Harry Streatfield had been—still was—a classical composer. He worked at a piano and had long, spidery fingers that bent the keys to his will. Except now those fingers were wrapped around the handle of a footed cane, one of those aluminum ones hospitals and retirement homes issued. He leaned into it. His right knee was buckled, and his foot turned at an odd angle. He was putting almost no weight on that side, and the leg looked, even covered with his brown pants and sensible brown shoes, like that of a cripple.

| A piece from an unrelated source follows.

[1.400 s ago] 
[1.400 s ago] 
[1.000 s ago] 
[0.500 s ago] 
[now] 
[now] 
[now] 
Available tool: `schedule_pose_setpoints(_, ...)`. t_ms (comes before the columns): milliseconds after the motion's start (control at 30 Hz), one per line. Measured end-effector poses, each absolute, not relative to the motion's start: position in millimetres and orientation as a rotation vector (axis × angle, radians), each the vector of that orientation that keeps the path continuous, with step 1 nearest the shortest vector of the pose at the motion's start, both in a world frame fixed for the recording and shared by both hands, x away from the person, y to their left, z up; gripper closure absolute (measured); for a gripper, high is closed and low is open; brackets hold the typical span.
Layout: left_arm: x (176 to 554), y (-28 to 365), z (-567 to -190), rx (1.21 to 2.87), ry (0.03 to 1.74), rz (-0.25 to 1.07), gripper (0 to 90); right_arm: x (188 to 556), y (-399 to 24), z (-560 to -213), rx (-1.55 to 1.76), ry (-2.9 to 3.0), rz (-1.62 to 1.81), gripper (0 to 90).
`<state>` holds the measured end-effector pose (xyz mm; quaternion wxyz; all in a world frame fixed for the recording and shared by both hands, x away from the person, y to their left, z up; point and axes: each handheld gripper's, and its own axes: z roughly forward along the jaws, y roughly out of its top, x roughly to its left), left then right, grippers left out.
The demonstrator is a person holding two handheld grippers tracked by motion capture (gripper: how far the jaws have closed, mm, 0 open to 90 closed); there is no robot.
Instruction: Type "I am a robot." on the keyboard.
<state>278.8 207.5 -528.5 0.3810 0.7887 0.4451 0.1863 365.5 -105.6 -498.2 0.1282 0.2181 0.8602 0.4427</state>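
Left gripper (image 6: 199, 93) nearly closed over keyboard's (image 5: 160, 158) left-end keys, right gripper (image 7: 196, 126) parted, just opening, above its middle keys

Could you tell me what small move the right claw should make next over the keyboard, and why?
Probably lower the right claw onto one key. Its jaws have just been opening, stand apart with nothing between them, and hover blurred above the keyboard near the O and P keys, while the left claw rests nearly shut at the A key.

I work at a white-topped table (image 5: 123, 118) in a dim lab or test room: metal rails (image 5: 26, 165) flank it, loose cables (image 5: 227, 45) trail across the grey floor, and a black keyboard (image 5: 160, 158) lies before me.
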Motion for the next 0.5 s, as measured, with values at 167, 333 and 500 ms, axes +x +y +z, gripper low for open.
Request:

“No.” He lifted his hand off the cane and held it up between them like he was directing traffic. The other hand stayed on the door, holding him up. “If you’re going to do that bullshit, you can damn well go home right now.”
It was enough of Harry, even if he was trapped inside that mutilated body, to snap Tilda back into herself or the version of herself that she became with Harry.
“It’s almost hard to believe you ran off all the nurses,” she said.
“It was only two nurses, and they were both morons.”
One side of his face was drooping slightly, pulling down the corner of his mouth and eye. Tilda tried not to stare and was grateful that it had not yet affected—although it would—his speech.
“Is that so?” she asked.
“Apparently, they’re giving licenses to just anybody these days.”
Harry turned around, which was a multistep process like a car executing a six-point turn, and headed into the house. Tilda followed, closing the door behind them and trying not to get impatient at the time it took for the two of them—three counting Shooby—to make it to the kitchen table.
Shooby had never been her dog. Harry had adopted him years after Tilda had been gone, but she was still fond of the mutt. Full name Schubert, he most resembled some sort of hound, but his lineage was anyone’s guess. His legs were a little too long for his body, and his feet seemed like something he’d grow into, except he was as big as he was ever going to be. He was a medium brown all over but for a patch of white on his muzzle. His ears flapped when he ran and got wet when he drank. Adopted from the Humane Society, Shooby was as loyal as any dog could be. They’d met before, and he liked Tilda well enough. He liked everybody well enough—probably even that neighbor who didn’t park in his own garage. But he was devoted to Harry.
Tilda dropped her bags, and Shooby sniffed them to be sure nothing dangerous was hiding inside before flopping down at his master’s feet. Tilda was in the process of deciding to unload the rest of the car later and had yet to take off her coat or sit down when Harry said, “I’m hungry. What are you making for dinner?”